It's Mother's Day. I'm currently alone in bed with coffee and my laptop. The husband has taken the boys out and the house is church quiet. In other words, I'm kinda in heaven right now. Before they left, 5 ran back in the house and called for me from the bottom of the stairs, "Mom? I just want to tell you something. You think that we are going to the farmer's market, but we're actually not. I'm not going to tell you where we're going. But I'm going to get you flowers and a doughnut and probably a card." (#spoileralert) I told him that was a great idea and then nestled back down into by covers and returned to watching Facebook videos.

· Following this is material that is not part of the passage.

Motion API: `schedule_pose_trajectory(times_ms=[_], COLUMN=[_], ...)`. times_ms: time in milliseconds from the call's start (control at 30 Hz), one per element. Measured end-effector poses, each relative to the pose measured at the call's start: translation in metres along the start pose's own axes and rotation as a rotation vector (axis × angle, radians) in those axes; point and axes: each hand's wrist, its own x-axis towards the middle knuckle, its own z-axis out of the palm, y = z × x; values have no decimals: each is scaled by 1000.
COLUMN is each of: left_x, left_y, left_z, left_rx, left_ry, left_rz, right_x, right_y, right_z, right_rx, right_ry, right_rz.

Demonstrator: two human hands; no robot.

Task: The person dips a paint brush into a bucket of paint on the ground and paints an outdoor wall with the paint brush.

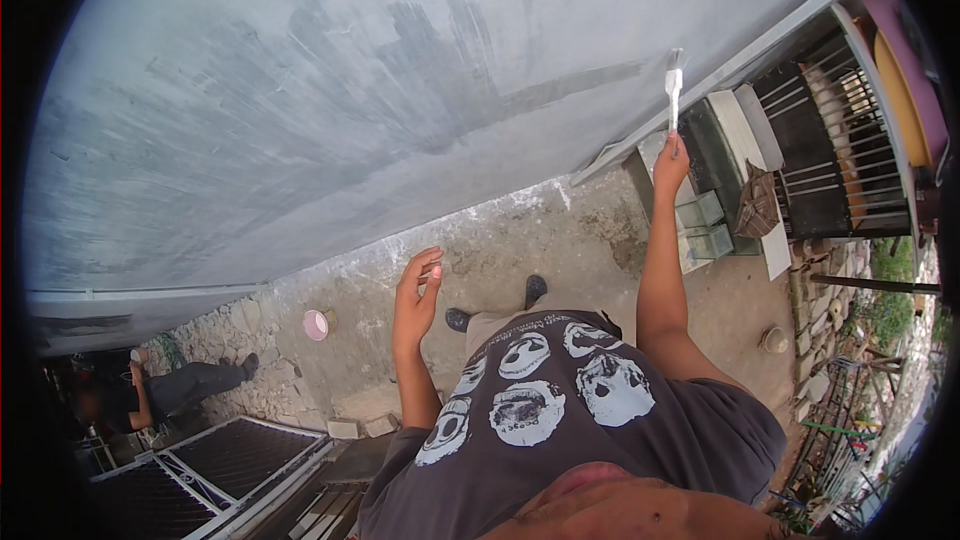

You see, yesterday I casually mentioned to my husband that it was Mother's Day weekend and although the look on his face was decidedly blank, it told me everything I needed to know. He was clueless. (While he's excellent at many things,, calendars are not among them.) But instead of getting upset, I just walked away. I knew that he knew that I knew he had just given me a Mother's Day super power pack. He had given me the extra boost I needed to check the fuck out for an entire day. Not that I wouldn't have done the same thing had he remembered Mother's Day, but now there would be no side of nagging guilt with my compete lack of effort—because now he has the guilt of forgetting. A guilt exchange had occurred between us. Genius.
Usually, me completely checking out would mean going out by myself for a few hours, maybe get a pedicure, go to yoga, enjoy being alone in my car without snacks and demands. But since corona has given us literally no where to go except maybe Target and I'm really not in the mood to be that person right now, I'm going to sit right here. In bed.. Wearing my day-old sweatpants and "Fresh Outta Fucks" t-shirt., a choice I made when I went to bed last night not knowing how beautifully appropriate it would be today. I'm not going to launder anything. I'm not going to clean anything. I'm not going to wipe anybody. I'm just going to be here, drinking my drinks, scrolling through my social medias, watching my Netflix, not feeling any of my typical guilty mom feelings. And if either 5 or Almost 2 has anything to say to or at me, this is how I"ll respond:
"Mom?" Go ask your dad.
"Where's my —" Where's your father?
"Can I have —" Your dad will give it to you..
"More." Go find daddy.
"Can we —" Yes. Your dad will help you.
"Can I show you —" Your dad would love to see that.
"Backhoe. Daddy." Yep, your daddy is a backhoe.
"Hieeee!" Byeeee!
"I want to —" Find dad.
"Mama." Daddy.
Yes, as it turns out, my husband's absence of mind is literally the best Mother's Day gift he could have given me. But I really hope 5 still delivers on that doughnut. It would go really well with my coffee right now.